## [TASK]
Would you return the lines between the one holding "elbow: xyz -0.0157" and the one holding "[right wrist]", inclusive, and only those, exactly as they stand in the listing below?
BEGIN
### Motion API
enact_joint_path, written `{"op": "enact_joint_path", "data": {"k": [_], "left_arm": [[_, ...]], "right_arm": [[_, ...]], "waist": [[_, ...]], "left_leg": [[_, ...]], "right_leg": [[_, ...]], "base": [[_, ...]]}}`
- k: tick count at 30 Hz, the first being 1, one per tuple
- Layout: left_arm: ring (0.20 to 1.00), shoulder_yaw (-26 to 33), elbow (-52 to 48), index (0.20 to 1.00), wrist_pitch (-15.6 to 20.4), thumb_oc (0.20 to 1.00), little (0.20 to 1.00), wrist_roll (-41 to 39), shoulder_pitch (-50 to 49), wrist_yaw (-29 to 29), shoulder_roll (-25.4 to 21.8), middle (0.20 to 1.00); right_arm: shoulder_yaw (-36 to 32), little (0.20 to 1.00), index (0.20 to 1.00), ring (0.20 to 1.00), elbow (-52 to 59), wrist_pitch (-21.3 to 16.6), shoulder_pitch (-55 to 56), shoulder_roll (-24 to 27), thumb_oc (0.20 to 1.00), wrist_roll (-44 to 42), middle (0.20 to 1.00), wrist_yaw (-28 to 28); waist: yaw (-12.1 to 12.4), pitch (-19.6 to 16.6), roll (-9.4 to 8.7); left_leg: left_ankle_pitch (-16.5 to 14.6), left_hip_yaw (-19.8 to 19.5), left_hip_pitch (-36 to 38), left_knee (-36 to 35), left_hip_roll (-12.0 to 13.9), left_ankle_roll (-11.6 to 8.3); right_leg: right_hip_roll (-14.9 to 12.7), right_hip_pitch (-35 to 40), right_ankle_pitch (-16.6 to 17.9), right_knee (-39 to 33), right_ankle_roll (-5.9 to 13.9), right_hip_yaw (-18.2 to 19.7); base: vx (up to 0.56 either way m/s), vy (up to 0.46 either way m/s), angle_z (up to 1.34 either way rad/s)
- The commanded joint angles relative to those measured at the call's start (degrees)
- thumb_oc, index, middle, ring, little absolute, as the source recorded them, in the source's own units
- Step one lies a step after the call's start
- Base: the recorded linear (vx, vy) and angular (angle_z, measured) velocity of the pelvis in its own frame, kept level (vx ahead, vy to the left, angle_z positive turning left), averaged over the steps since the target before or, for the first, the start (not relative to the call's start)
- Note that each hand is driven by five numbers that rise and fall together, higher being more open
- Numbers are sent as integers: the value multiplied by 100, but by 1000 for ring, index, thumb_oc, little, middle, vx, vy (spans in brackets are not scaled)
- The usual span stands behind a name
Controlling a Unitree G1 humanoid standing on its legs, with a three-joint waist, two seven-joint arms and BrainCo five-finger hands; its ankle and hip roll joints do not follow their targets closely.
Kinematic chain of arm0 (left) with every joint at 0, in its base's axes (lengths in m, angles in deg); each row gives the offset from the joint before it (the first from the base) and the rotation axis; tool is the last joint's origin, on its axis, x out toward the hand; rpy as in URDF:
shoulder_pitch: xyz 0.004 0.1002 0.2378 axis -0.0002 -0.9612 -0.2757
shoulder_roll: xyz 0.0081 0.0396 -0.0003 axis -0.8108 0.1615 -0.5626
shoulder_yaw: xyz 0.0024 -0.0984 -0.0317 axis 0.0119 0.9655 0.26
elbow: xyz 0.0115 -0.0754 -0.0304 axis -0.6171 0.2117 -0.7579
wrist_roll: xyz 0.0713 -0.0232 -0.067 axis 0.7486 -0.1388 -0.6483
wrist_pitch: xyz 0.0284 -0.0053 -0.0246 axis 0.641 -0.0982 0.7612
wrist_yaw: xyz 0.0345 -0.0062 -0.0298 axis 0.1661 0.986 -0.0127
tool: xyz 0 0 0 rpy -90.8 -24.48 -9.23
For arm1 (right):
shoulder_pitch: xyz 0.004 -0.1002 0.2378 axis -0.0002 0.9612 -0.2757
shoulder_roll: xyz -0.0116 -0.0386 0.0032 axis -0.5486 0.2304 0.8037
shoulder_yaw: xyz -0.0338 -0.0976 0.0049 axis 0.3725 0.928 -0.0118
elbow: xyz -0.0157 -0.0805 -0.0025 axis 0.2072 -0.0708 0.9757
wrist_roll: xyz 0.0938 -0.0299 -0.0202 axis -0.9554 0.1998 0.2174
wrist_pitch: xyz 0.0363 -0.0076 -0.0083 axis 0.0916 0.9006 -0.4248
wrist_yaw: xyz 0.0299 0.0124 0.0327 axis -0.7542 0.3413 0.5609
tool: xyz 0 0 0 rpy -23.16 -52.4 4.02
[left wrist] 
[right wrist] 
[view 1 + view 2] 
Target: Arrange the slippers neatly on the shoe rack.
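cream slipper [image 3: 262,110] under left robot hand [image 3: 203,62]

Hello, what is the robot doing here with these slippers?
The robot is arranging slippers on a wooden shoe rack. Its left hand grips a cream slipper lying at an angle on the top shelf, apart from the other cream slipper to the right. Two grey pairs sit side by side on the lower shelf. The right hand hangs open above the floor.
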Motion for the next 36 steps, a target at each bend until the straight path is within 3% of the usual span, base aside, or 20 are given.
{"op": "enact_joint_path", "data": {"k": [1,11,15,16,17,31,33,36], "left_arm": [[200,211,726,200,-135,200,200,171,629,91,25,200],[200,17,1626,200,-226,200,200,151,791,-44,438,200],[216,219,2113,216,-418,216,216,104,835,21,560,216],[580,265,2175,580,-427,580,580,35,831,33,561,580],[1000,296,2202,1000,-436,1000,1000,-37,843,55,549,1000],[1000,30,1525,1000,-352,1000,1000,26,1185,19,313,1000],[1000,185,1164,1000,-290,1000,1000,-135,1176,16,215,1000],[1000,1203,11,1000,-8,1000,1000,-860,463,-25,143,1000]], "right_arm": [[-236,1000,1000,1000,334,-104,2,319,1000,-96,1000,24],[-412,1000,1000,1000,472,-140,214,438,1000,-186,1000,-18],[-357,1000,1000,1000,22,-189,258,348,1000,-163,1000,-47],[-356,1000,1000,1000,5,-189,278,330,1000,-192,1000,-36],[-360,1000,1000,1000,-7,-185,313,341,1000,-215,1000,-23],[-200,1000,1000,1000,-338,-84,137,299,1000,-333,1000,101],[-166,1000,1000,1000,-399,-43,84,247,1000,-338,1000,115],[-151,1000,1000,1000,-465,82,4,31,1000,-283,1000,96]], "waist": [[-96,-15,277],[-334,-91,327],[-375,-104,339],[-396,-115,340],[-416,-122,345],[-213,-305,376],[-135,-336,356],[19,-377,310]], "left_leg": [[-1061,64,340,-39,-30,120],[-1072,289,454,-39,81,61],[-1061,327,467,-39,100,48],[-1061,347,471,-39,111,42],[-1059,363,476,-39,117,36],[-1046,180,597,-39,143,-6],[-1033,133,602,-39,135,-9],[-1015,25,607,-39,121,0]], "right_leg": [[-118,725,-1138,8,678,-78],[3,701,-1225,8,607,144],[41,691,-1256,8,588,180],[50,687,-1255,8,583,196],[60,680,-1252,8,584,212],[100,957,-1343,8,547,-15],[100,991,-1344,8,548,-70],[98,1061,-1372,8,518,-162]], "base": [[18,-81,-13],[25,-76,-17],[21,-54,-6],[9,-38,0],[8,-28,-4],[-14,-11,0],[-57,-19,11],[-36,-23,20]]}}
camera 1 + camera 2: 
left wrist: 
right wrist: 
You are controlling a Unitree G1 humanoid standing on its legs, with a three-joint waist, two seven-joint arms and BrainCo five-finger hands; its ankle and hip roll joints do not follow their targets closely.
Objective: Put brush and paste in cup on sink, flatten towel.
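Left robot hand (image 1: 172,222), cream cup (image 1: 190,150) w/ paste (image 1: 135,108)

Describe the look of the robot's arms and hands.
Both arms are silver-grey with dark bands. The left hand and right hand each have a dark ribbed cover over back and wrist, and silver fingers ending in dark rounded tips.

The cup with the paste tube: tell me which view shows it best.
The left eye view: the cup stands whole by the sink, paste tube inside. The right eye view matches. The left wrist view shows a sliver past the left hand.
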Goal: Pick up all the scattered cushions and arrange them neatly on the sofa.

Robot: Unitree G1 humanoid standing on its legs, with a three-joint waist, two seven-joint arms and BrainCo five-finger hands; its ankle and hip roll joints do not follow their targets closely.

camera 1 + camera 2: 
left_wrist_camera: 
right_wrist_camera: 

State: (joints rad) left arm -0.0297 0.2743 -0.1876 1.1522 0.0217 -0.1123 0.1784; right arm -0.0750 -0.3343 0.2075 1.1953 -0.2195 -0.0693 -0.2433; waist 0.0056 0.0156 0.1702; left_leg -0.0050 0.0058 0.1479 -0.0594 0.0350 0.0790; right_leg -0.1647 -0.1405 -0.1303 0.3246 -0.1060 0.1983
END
## [REPLY]
elbow: xyz -0.0157 -0.0805 -0.0025 axis 0.2072 -0.0708 0.9757
wrist_roll: xyz 0.0938 -0.0299 -0.0202 axis -0.9554 0.1998 0.2174
wrist_pitch: xyz 0.0363 -0.0076 -0.0083 axis 0.0916 0.9006 -0.4248
wrist_yaw: xyz 0.0299 0.0124 0.0327 axis -0.7542 0.3413 0.5609
tool: xyz 0 0 0 rpy -23.16 -52.4 4.02
[left wrist] 
[right wrist] 

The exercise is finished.